Authoring governance integration: To ensure system adoption, I structured these content constraints natively within the Oxygen XML authoring environment, deploying standardized DITA templates that automated length validation for technical writers.
Feedback & Iteration
Through collaborative QA testing with UX, Accessibility, and Localization leads, I refined the system to withstand extreme production environments:
I shifted the navigation model from passive text links to an active button array. I anchored each menu option with a concise, noun-based title (e.g., "Discovery Agent") paired with a benefit-driven, click-to-reveal microcopy string (e.g., "Find trusted, compliant data assets faster"), streamlining visual parsing speeds.
I validated the menu layout against the longest predicted localization strings. By enforcing vertical flexbox rules and testing localized text blocks, I ensured the menu grid preserved uniform button alignments regardless of language-specific text volume.
I audited the tab order and focus indicators across the interactive grid. This guaranteed that the visual focus state mapped seamlessly to the underlying semantic content path when a user clicked or pressed space to toggle content.

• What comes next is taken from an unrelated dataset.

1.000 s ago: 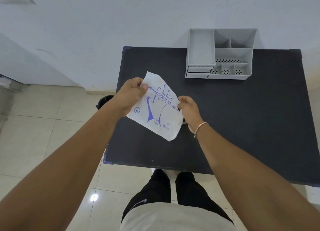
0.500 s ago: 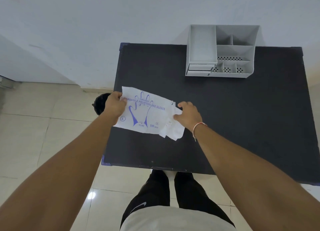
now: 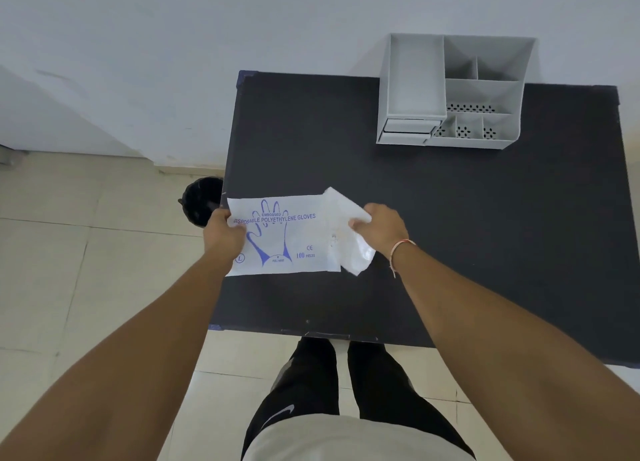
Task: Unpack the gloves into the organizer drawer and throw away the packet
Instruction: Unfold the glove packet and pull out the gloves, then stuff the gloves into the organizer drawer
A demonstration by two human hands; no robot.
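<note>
1. The left hand (image 3: 221,233) pinches the left edge of the packet (image 3: 294,239), fingers closed on it.
2. The right hand (image 3: 379,230) is closed on a clear wad of gloves (image 3: 349,242) sticking out of the packet's right end.
3. The packet is held flat above the near left part of the table (image 3: 485,235), printed side up.
4. The organizer (image 3: 453,91) stands at the table's far edge by the wall, well apart from the hands; its drawers (image 3: 407,131) look closed.
5. A dark bin (image 3: 201,201) stands on the floor just left of the table.

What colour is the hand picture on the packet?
Blue, on a white packet. The head camera, the only view, shows it clearly.
</note>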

An example of how the button menus look across different layouts and languages.
Outcome & Next Steps
To ensure the new wayfinding menu scaled across Informatica’s enterprise footprint, I drove three long-term governance initiatives:
UX writing style guide deployment: I established clear guardrails for component copy length, tone of voice, and accessibility patterns for future “What’s New” releases.
Enterprise enablement: Formulated step-by-step XML workflow templates and launched an internal training series at the Documentation All-Hands meeting to accelerate content adoption.
Validation framework: Partnered with Product Management to track qualitative feedback within the help platform. Early post-launch customer interviews match our design hypotheses, signaling a noticeable decrease in user time-on-task and a marked improvement in self-service navigation efficiency.